A psicóloga ressalta que o processo envolve ressignificar sentimentos difíceis. Sentimentos como culpa, frustração ou vergonha diante da diminuição do desejo são frequentes, mas o primeiro passo é reconhecer que o desejo é cíclico, sensível e responde ao contexto interno e externo.
Além disso, a comunicação entre parceiros faz diferença: casais que dialogam sobre preferências, desconfortos e dificuldades tendem a estabelecer relações mais íntimas e gratificantes, afirma a sexóloga.
Transições de vida e sexualidade
Etapas naturais da vida, como maternidade, paternidade, envelhecimento ou mudanças profissionais, podem alterar temporariamente o desejo sexual. Isso não significa o fim da vida íntima; o importante é respeitar os limites de cada fase e procurar suporte quando necessário, orienta a sexóloga.
Para o nutrólogo, essas transformações também possibilitam novas formas de conexão: quando o casal compreende que a sexualidade vai além do ato sexual, englobando afeto, intimidade e cuidado, o casal encontra maneiras alternativas de manter a proximidade mesmo em momentos de baixa libido.
“Sentir-se vista, acolhida e respeitada favorece a abertura para o desejo; de modo inverso, onde há desconexão emocional e ressentimentos acumulados, o desejo tende a esfriar.”
Mesmo com bom estado físico, o aspecto emocional pode afetar fortemente a libido.
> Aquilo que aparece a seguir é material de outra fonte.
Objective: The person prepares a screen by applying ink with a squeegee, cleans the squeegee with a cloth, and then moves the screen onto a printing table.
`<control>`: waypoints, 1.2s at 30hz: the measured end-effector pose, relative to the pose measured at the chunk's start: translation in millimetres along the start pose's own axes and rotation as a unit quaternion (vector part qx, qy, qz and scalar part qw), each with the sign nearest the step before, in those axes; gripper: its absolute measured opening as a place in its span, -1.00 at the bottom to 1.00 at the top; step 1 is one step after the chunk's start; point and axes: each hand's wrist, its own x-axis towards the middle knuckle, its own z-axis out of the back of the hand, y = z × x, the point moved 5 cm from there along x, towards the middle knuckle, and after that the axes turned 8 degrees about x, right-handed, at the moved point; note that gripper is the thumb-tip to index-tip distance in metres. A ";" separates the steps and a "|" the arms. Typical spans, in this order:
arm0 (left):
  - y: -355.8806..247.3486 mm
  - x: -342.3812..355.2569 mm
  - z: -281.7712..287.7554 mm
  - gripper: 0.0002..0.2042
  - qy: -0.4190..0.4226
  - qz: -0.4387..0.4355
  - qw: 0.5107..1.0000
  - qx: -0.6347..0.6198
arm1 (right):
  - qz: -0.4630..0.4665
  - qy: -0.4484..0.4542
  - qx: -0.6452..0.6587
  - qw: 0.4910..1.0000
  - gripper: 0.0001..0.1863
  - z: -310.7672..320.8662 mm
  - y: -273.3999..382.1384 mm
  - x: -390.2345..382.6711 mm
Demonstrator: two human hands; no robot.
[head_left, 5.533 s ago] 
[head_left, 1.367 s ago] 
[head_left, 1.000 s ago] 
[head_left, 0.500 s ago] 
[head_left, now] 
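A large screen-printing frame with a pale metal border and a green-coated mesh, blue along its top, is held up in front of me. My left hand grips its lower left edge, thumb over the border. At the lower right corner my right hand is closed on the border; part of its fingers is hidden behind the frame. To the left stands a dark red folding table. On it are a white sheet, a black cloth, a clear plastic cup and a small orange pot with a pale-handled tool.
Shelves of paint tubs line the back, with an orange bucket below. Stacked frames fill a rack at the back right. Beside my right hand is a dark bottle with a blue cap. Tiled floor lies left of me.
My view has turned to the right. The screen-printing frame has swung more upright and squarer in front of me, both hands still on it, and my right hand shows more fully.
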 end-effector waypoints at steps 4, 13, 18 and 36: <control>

Quando há bloqueios emocionais específicos relacionados à sexualidade, isso indica que a libido pode estar sendo mais influenciada pelo psicológico do que pelo corpo.
É preciso lembrar que a variação do desejo é normal, mas merece atenção se persistir. Períodos de estresse, luto ou cansaço intenso reduzem o apetite sexual; contudo, quando a ausência de libido se prolonga e começa a impactar a autoestima, a identidade ou o relacionamento, trata-se de um sinal de que questões mais profundas precisam ser investigadas, conclui a psicóloga.